La première ambition du XVIII<sup>e</sup> siècle aurait-elle été de ne
plus «périr en symétrie», comme s'en plaignait Mme de
Maintenon en pensant aux courants d'air de Versailles ?
En l'occurrence, c'est la sévérité du Grand Siècle qui est en
cause, plus que les belles ordonnances, encore promises à
de beaux jours.
L'architecture privée illustre l'esprit nouveau en composant
dans un Paris où l'espace devient rare et les parcelles
irrégulières ; à cette contrainte s'ajoute l'aspiration à des
espaces intimes et aimables. «Nos petits appartements sont
tournés comme des coquilles rondes et polies», note Louis-Sébastien
Mercier.

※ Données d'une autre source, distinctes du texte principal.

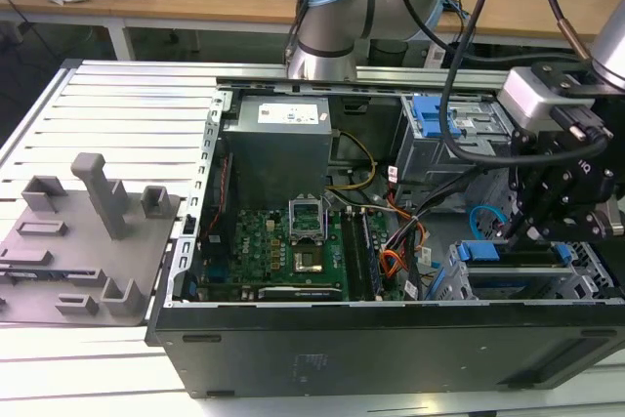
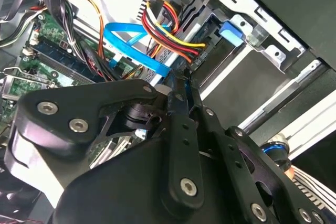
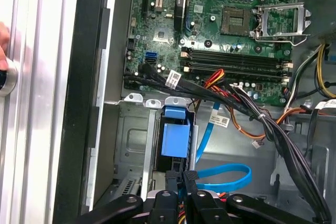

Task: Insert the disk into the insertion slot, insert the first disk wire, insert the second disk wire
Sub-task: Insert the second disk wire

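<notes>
Gripper fingers nearly together beside the second disk wire; the second wrist view adds red-yellow wires.

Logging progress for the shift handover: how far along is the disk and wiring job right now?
Done, it seems: a blue-handled disk sits in the slot. In hand: the end effector is down at the disk's rear, beside the blue cable loop; whether it grips a plug is unclear. Left: the red-and-dark wire and blue cable both hang loose, so neither looks confirmed plugged.

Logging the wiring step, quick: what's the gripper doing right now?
Gripper: shut, fingertips together beside the thin light-blue flat cable loop; whether it pinches anything cannot be told.
</notes>
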Tool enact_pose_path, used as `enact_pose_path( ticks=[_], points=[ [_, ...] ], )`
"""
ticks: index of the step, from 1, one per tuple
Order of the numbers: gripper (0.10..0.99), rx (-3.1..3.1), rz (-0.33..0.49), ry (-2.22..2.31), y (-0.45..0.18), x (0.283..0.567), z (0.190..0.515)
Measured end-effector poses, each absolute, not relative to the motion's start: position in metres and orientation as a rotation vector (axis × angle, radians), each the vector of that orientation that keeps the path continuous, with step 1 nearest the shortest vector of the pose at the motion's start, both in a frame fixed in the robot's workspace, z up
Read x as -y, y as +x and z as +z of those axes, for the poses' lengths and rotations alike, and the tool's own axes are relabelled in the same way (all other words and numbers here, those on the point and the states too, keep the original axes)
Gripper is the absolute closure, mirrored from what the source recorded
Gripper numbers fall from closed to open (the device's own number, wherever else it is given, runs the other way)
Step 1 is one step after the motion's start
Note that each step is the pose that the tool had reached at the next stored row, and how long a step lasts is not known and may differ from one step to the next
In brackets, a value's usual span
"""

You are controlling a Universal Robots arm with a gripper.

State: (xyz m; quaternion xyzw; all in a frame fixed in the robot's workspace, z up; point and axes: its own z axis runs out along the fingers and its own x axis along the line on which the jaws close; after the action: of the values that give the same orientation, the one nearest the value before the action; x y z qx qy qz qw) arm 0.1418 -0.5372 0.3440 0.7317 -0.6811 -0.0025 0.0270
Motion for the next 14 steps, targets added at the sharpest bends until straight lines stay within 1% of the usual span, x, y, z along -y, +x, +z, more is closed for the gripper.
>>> enact_pose_path(
  ticks=[14],
  points=[
    [0.922, 2.129, -0.010, 2.237, 0.1434, 0.5371, 0.3449]
  ],
)
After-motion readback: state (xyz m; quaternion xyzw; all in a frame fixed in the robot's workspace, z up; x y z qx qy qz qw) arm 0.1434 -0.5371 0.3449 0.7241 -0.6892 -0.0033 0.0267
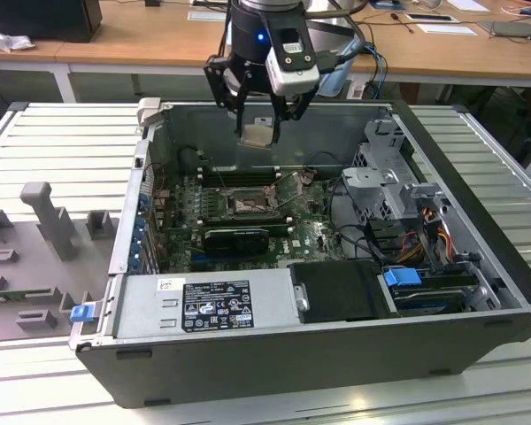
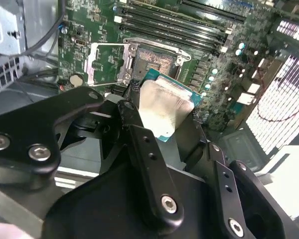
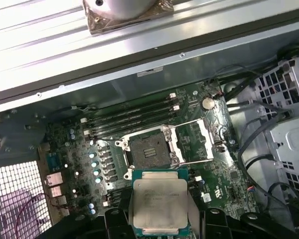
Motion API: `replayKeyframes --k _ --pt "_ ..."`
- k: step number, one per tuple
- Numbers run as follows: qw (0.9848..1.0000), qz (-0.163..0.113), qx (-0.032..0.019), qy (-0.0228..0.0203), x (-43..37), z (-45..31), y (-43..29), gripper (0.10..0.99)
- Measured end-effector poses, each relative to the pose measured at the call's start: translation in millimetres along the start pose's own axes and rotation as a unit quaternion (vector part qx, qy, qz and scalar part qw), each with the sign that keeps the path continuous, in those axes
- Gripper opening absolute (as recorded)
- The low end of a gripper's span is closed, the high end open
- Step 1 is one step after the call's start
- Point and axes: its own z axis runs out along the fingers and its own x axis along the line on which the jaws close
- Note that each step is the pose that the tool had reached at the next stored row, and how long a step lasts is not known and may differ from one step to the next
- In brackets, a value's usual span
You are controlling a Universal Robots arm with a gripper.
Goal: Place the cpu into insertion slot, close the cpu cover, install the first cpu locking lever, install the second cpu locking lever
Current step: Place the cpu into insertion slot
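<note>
So your cpu (image 3: 159, 204) isn't seated yet, it's hanging in the air, pinched by two opposite edges between the black fingers (image 2: 144, 149) of the gripper (image 1: 261, 122), silver top facing the wrist and green rim poking out both ends. In the exterior view it floats above the open computer case (image 1: 478, 301), close to the case's far wall and well clear of the motherboard (image 1: 314, 235) below it

The insertion slot (image 3: 148, 152) is bare, with its dark contact field showing and nothing in it. It sits roughly mid-board, and the chip isn't touching it. The cpu cover (image 3: 194, 142) is swung open and lies right beside the socket, attached along one side, so you see green board through its square window. I can't tell how steeply it's tilted

The long black memory slots (image 3: 134, 117) run between the socket and the case's far wall. The grey power supply (image 1: 203, 305) fills the case's near edge, and the whole case rests on a ribbed metal table (image 1: 62, 142)
</note>
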Motion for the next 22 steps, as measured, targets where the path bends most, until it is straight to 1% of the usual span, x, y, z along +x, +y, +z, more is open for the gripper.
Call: replayKeyframes --k 3,5,6,10,16,20,22 --pt "0.9998 0.019 -0.0004 -0.0017 0.0 0.1 0.0 0.529" --pt "0.9993 0.037 -0.0008 -0.0033 0.0 0.1 0.0 0.529" --pt "0.9988 0.048 -0.0009 -0.0044 0.0 0.1 0.0 0.529" --pt "0.9972 0.074 -0.0014 -0.0066 0.0 0.2 0.0 0.529" --pt "0.9959 0.090 -0.0017 -0.0081 0.0 0.2 0.0 0.529" --pt "0.9943 0.106 -0.0021 -0.0095 0.0 0.4 0.0 0.529" --pt "0.9938 0.111 -0.0021 -0.0099 0.0 0.4 0.0 0.529"
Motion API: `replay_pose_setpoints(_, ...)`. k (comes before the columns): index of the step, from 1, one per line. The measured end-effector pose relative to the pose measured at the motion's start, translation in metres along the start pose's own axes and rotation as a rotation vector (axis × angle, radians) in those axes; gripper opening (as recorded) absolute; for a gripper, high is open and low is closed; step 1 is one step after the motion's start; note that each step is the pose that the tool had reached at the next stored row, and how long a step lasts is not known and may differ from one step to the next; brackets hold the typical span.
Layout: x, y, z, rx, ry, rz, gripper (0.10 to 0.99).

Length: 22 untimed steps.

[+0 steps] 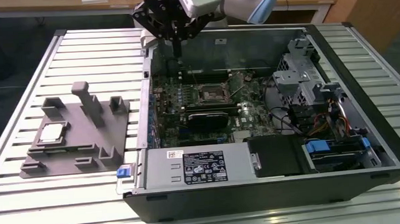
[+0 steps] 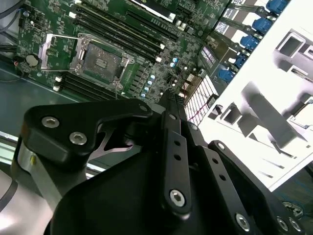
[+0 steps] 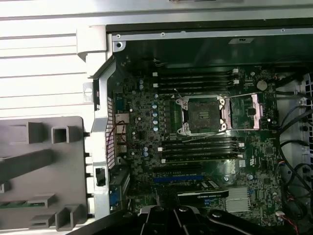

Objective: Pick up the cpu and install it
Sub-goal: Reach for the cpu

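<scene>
Exterior view: the black gripper [image 1: 177,51] hangs over the open computer case [image 1: 258,196] with its fingers pressed together on nothing, while the cpu [image 1: 52,132] lies on the grey tray [image 1: 57,165], well apart from it.

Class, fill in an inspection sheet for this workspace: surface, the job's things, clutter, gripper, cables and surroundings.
Surface: slatted metal table carrying a grey tray and an open computer case.
Job's things: the cpu lies flat on the tray, at the exterior view's left of the case. The socket on the motherboard has its frame flipped open and no chip in it.
Clutter: nothing seen.
Gripper: the gripper hangs over the far side of the case, well apart from the cpu.
Cables: coloured wires bundled inside the case at the exterior view's right.
Surroundings: a wooden desk behind the table.
</scene>
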<state>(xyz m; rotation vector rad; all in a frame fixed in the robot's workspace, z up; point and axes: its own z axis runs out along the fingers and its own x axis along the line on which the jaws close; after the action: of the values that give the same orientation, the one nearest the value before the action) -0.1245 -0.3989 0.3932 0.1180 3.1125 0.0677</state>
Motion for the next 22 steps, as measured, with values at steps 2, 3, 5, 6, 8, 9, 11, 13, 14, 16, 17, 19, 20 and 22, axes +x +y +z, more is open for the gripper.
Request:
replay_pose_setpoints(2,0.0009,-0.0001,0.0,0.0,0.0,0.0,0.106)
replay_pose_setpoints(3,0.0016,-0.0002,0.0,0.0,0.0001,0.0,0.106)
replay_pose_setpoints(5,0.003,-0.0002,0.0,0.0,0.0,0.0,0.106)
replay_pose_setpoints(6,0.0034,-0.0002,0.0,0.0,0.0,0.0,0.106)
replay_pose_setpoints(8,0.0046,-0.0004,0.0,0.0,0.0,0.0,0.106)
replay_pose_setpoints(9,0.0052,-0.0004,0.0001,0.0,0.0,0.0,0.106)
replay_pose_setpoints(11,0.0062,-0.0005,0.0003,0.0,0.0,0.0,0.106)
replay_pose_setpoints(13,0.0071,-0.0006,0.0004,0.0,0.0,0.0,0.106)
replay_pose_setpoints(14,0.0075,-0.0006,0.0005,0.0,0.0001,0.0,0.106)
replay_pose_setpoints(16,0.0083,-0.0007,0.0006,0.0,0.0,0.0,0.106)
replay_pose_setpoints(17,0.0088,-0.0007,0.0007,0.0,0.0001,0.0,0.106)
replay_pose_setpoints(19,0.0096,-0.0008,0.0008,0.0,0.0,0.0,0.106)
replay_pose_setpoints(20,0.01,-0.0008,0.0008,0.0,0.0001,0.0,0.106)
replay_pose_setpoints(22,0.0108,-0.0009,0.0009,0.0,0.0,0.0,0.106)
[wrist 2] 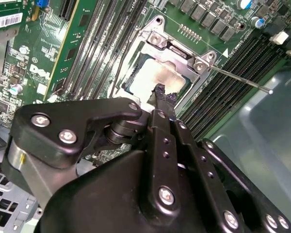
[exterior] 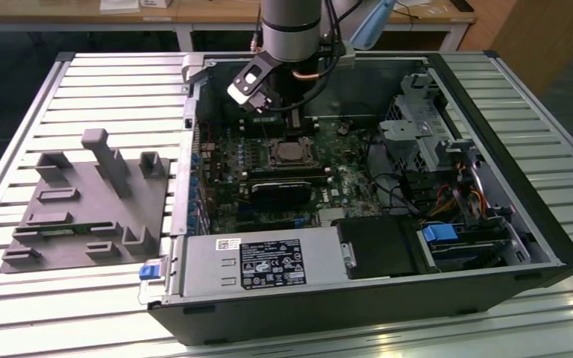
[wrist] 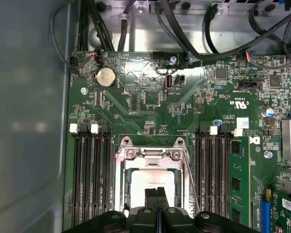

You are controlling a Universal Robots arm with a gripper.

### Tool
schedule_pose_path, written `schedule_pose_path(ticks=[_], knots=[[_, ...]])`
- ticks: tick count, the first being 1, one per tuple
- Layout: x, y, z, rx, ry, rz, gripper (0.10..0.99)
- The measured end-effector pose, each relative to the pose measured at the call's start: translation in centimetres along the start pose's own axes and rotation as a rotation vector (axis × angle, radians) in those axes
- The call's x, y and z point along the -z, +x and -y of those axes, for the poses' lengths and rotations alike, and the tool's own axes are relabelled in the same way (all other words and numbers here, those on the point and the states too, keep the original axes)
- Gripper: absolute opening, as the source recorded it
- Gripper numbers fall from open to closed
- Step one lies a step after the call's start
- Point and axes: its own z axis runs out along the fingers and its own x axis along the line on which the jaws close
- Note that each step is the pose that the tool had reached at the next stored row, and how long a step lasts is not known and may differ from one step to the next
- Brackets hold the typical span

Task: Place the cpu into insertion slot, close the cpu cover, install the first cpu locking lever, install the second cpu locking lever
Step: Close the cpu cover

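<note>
Claw: the gripper [wrist 2: 161, 93] has its fingers pressed together with nothing between them. The tips are at the cpu's top, and I cannot tell whether they touch it.
Cpu: the cpu [wrist: 150, 180] lies flat in the slot [exterior: 292, 153], its silver top showing through the cover's window.
Slot place: in the exterior view it is at 12 o'clock from the power supply [exterior: 257, 265] and at 3 o'clock from the grey jig [exterior: 77, 201].
Cover: the cover [wrist: 153, 156] looks to be lying down around the cpu.
Lever: one thin lever [wrist 2: 237, 78] juts off the slot's corner and I judge it unlatched. The other I cannot make out.
Done: cpu seated, cover apparently shut.
Left: both levers, by my reading.
</note>
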Motion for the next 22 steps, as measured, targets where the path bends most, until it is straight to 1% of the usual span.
schedule_pose_path(ticks=[2, 4, 22], knots=[[-0.01, 0.0, 0.0, 0.0, 0.0, -0.0001, 0.102], [-0.02, 0.01, 0.0, 0.021, 0.0, -0.0017, 0.102], [-0.2, 0.0, 0.01, 0.348, 0.004, -0.0256, 0.102]])
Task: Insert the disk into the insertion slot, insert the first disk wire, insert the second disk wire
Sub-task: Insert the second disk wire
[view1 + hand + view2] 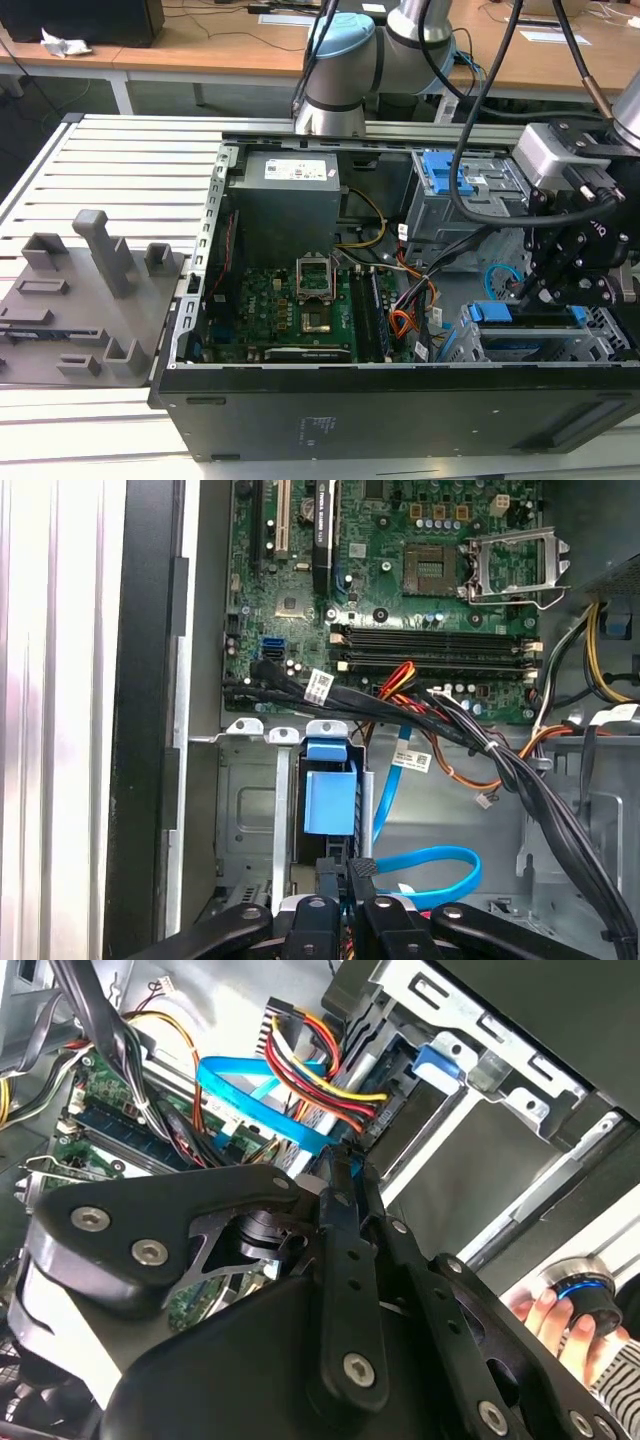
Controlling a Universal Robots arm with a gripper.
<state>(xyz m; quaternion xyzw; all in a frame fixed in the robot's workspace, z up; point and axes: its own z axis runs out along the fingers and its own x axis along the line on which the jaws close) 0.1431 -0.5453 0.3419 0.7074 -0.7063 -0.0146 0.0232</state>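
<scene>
We're scanning L to R in the exterior view: motherboard mid-case, then the disk seated in the insertion slot. End effector clenched w/ nothing gripped, just above it, by the second disk wire.

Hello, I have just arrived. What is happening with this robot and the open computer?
A robot arm's black gripper is lowered inside the open black computer case, at the grey perforated metal drive cage on the exterior view's right. A silver disk in a bright blue plastic carrier sits in the bay. The fingers look closed near the light-blue flat cable and the red, orange and black wire bundle.
</scene>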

Les sinuosités rocaille des intérieurs
gagnent parfois les façades avant que les bâtisseurs ne
puisent dans l'Antiquité l'inspiration d'une renaissance
néoclassique. Celle-ci demeurera un témoin sûr du goût
français, partout imité, tandis que les embellissements
publics portent la marque pédagogique et moralisatrice
des Lumières.
Et pour cette ville de chair et de pierre, combien de Paris
de papier ? Le siècle n'est avare ni de projets ni de plans...
qu'il reviendra au suivant de mettre en oeuvre.